Turns out the problem was caused by Xonotic's usage of alpha to coverage on a multisampled default framebuffer. We don't currently support automatically enabling multisampling on default framebuffers during replaying. (We do of course support MSAA renderbuffers/textures/FBO's, but not on the default framebuffer yet.)

For now, I added a "-msaa X" command line option to the replayer to enable MSAA on the default framebuffer until we address this. This is crappy, but the vast majority of GL apps just don't enable MSAA this way and we have bigger fish to fry at the moment. (Also, I don't want to touch vogl's GLX/X-Windows related code until we abstract it away into SDL or something.)

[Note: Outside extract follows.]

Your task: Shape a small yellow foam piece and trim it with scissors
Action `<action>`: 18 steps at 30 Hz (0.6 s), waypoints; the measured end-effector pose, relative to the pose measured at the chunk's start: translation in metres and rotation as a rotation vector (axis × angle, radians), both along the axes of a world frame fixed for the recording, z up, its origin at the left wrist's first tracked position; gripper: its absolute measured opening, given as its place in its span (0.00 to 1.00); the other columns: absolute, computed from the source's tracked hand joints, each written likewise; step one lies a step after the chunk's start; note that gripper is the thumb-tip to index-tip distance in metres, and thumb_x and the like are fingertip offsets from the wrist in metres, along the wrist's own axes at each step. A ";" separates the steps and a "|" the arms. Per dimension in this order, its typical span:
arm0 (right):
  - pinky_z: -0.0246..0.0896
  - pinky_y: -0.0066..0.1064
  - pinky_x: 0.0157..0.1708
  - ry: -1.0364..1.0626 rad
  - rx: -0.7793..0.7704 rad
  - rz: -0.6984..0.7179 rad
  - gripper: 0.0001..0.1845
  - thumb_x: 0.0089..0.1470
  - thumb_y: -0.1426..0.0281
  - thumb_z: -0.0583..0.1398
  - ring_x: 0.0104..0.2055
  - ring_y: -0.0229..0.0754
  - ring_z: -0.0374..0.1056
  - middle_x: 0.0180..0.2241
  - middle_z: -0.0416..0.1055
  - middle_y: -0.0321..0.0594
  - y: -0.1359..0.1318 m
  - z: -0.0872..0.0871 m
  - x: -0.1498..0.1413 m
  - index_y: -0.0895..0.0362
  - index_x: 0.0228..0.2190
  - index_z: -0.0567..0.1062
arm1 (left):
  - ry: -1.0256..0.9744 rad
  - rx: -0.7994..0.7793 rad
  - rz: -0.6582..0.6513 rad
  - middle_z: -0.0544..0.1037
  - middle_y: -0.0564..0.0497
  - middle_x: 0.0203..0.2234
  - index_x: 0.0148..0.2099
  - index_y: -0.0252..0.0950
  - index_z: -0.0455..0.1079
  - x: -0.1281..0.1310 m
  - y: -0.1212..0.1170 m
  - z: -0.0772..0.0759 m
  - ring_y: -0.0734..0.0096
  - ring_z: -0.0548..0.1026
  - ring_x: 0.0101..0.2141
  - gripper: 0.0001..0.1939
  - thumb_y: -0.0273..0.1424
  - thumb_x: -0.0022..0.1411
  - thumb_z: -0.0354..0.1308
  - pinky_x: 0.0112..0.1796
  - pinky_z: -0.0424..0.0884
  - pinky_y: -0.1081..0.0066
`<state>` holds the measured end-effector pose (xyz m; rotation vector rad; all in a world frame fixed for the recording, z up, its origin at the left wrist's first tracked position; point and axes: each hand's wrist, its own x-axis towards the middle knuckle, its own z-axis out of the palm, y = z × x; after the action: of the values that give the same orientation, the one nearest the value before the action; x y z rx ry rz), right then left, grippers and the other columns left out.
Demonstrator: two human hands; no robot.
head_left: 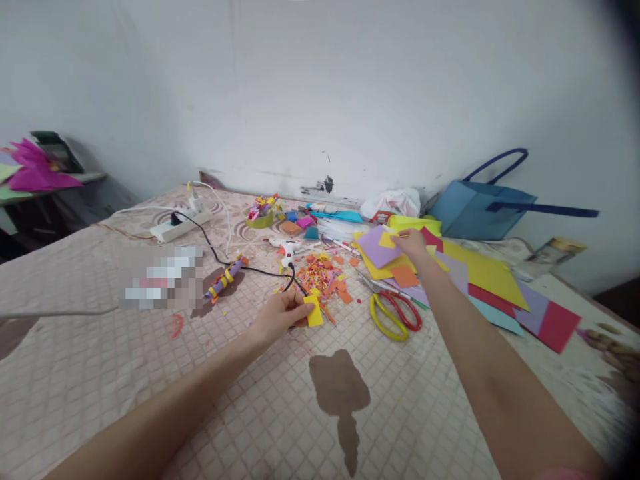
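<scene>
Pinched between the thumb and fingers of my left hand (pixel 280 315) is a small yellow paper rectangle (pixel 314 312), just in front of a heap of colourful paper scraps (pixel 320 272). My right hand (pixel 411 245) reaches to the stacked coloured sheets, its fingertips closed on a small yellow paper piece (pixel 387 240) over a purple sheet (pixel 376 249). Scissors with one yellow and one red handle (pixel 389 327) lie between the two arms. Behind the scraps rests a white glue gun (pixel 287 255) with a black cord. A purple roll with yellow bands (pixel 227 279) lies left of my left hand.
At the left back sits a white power strip (pixel 180 227) with cords across the table. Yellow sheets (pixel 487 270) and red paper (pixel 559 327) spread to the right. A blue bag (pixel 483 210) stands against the wall. A green bowl (pixel 260 220) holds colourful paper pieces.
</scene>
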<state>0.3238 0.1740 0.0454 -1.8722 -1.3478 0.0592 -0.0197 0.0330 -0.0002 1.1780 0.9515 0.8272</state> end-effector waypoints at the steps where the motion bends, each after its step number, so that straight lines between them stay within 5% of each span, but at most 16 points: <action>1: 0.60 0.43 0.40 -0.001 0.005 -0.027 0.12 0.45 0.68 0.60 0.44 0.54 0.65 0.36 0.70 0.50 -0.008 0.001 -0.002 0.59 0.33 0.69 | -0.004 -0.005 0.002 0.70 0.57 0.17 0.25 0.34 0.63 0.000 0.000 0.001 0.82 0.65 0.18 0.19 0.41 0.47 0.66 0.22 0.58 0.79; 4: 0.58 0.43 0.45 0.032 0.038 0.025 0.11 0.50 0.66 0.57 0.50 0.53 0.62 0.44 0.68 0.53 -0.035 0.001 -0.025 0.58 0.36 0.68 | 0.003 -0.010 0.009 0.69 0.57 0.16 0.25 0.35 0.62 0.001 -0.001 0.005 0.81 0.65 0.18 0.19 0.42 0.46 0.67 0.22 0.58 0.78; 6: 0.61 0.39 0.41 0.078 -0.009 0.162 0.10 0.53 0.64 0.55 0.42 0.48 0.67 0.37 0.71 0.48 -0.060 -0.004 -0.056 0.57 0.33 0.70 | 0.007 -0.001 0.013 0.69 0.57 0.16 0.24 0.35 0.62 0.001 -0.001 0.006 0.81 0.65 0.18 0.20 0.43 0.45 0.67 0.22 0.57 0.78; 9: 0.64 0.31 0.28 0.179 -0.155 0.462 0.15 0.54 0.56 0.55 0.28 0.40 0.69 0.26 0.72 0.38 -0.108 -0.020 -0.111 0.54 0.28 0.71 | 0.004 0.022 0.013 0.69 0.56 0.17 0.25 0.34 0.62 0.001 -0.002 0.005 0.81 0.65 0.19 0.21 0.44 0.44 0.66 0.22 0.58 0.78; 12: 0.60 0.28 0.22 0.532 -0.326 0.839 0.16 0.53 0.53 0.57 0.23 0.37 0.66 0.22 0.69 0.34 -0.149 -0.035 -0.155 0.54 0.29 0.69 | 0.006 0.048 -0.003 0.69 0.57 0.17 0.25 0.34 0.62 0.001 -0.003 0.003 0.81 0.65 0.19 0.21 0.45 0.44 0.66 0.21 0.57 0.78; 18: 0.54 0.26 0.19 0.765 -0.382 0.828 0.18 0.49 0.53 0.60 0.18 0.33 0.59 0.17 0.62 0.29 -0.166 -0.048 -0.173 0.54 0.24 0.65 | 0.013 0.070 -0.014 0.68 0.57 0.17 0.26 0.34 0.63 0.003 -0.004 0.000 0.81 0.65 0.19 0.21 0.45 0.45 0.65 0.22 0.59 0.78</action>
<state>0.1507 0.0081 -0.0027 -1.1984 -1.4812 1.3779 -0.0166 0.0291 -0.0002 1.2504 0.9309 0.8483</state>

vogl's tracer/replayer now supports the Steam Linux client

Steam's Big Picture mode is one of the last remaining Valve OpenGL apps that vogl didn't support until now. (The desktop client's GL callstream has worked for months.) The fixes for Big Picture are now all pushed to our github repo.

Here's a Big Picture ("10ft") replay in interactive mode after pausing (which involves a full state snapshot, context teardown, and state restore) and continuing playback:

Replaying 10ft traces on NVidia technically works, but there's a driver bug that is causing playback to be extremely slow on my box (that NVidia is checking out). So all tracing and replaying in these shots was done on a AMD 57xx series part using the closed source fglrx driver.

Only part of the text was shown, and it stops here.